I would start by creating a customer dimension with all customers in it, and with only one customer per row. A customer dimension can be a useful tool by itself for CRM and other purposes and it means you'll have a single, reliable list of customers, which makes whatever design you then implement much easier.

After that it depends on the relationship between the customer(s) and the contract. The main scenarios I can think of are that a) one contract has 4 customer 'roles', b) one contract has 1-4 customers, all with the same role, and c) one contract has 1-n customers, all with the same role.

Scenario A would be that each contract has 4 customer roles, e.g. one customer who requested the contract, a second who signs it, a third who witnesses it and a fourth who pays for it. In that case your fact table will have one row per contract and 4 customer ID columns, each of which references the customer dimension:

...
RequesterCustomerID int,
SignatoryCustomerID int,
WitnessCustomerID int,
BillableCustomerID int,
...

Of course, if one customer is both a requester and a witness then you'll have the same ID in both RequesterCustomerID and WitnessCustomerID because you only have one row for him in your customer dimension. This is completely normal.

Scenario B is that all customers have the same role, e.g. each contract has 1-4 signatories. If the number of signatories can never be more than 4, and if you're very confident that this will 'always' be true, then the simple solution is also to have one row per contract in the fact table with 4 columns that reference the customer dimension:

...
SignatoryCustomer1 int,
SignatoryCustomer2 int,
SignatoryCustomer3 int,
SignatoryCustomer4 int,
...

Even if most contracts only have 1 or 2 signatories, it's not doing much harm to have 2 less frequently used columns in the table.

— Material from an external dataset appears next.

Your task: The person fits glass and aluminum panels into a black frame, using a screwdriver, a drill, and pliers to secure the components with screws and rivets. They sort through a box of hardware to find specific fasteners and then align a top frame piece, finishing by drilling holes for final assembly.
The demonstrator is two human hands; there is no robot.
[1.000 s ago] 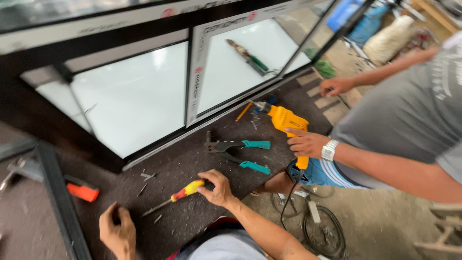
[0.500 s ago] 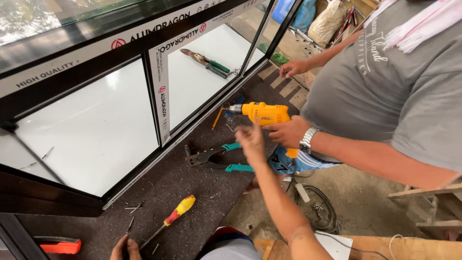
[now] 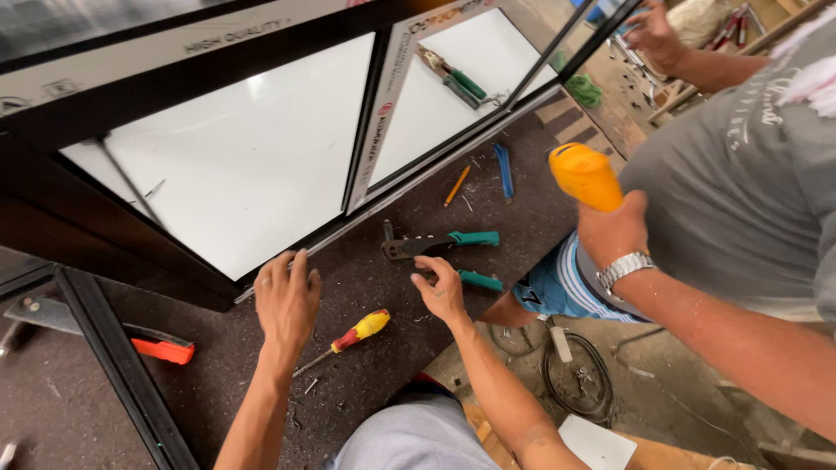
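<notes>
Dark worktop [image 3: 218,383]: a red-and-yellow screwdriver [image 3: 353,335] lies by the near edge, an orange-handled tool [image 3: 161,350] toward the left edge, and an orange pencil [image 3: 457,184] just beside a blue strip-like tool [image 3: 503,170] toward the far right corner. A pair of green-handled pliers [image 3: 453,77] rests on a white panel [image 3: 244,165] at the far side. Off the right edge, a co-worker in a grey shirt [image 3: 740,183] holds a yellow power drill [image 3: 585,177]; a cable coil [image 3: 579,383] lies on the floor below.

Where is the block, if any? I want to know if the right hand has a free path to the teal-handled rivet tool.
Nothing visible blocks it. The right hand rests on the dark worktop, right beside the rivet tool, fingers near its lower handle. The co-worker's hand with the yellow drill stands off to the side.
</notes>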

Scenario C is where one contract has 1-n customers, where n is a number that varies widely and can even be very large (class action lawsuit?). If you have 50 customers on one contract, then adding 50 columns to the fact table becomes difficult to manage. In this case I would add a bridge table called ContractCustomers or whatever that links the fact table with the customer dimension. This isn't as 'neat' as the other solutions, but a pure star schema isn't very good at handling n:m relationships like this anyway.

There may also be more complex cases, where you mix scenarios A and C: a contract has 3 requesters, 5 signatories, 2 witnesses and the bill is split 3 ways between the requesters. In this case you will have no choice but to create some kind of bridge table that contains the specific customer mix for each contract, because it simply can't be represented cleanly with just one fact and one dimension table.

0
votes

Either way can work but each solution has different implications. Certainly you need customer and contract tables. A key question is: is it always a maximum of four or may it eventually increase beyond that? If it will stay at 4, then you can have a repeating group of 4 customer IDs in the contract. The disadvantage of this is that it is fixed. If a contract does not have four, there are some empty spaces. If, however, there might be more than 4, then the only viable solution is to use a bridge table because in a bridge table you add more customers by inserting new rows (with no change to the table structure). In the fixed solution, in this case you add more than 4 customers by altering the table. A bridge table is an example of what, for many decades now, ER modeling has called an associative entity. It is the more flexible of the two solutions. However, I worked on a margin system once wherein large margin amounts needed five levels of manager approval. It has been five and will always be five, they told me. Each approving manager represented a different organizational level. In this case, we used a repeating group of five manager IDs, one for each level, and included them in the trade. So it is important to understand the current business rules and the future outlook.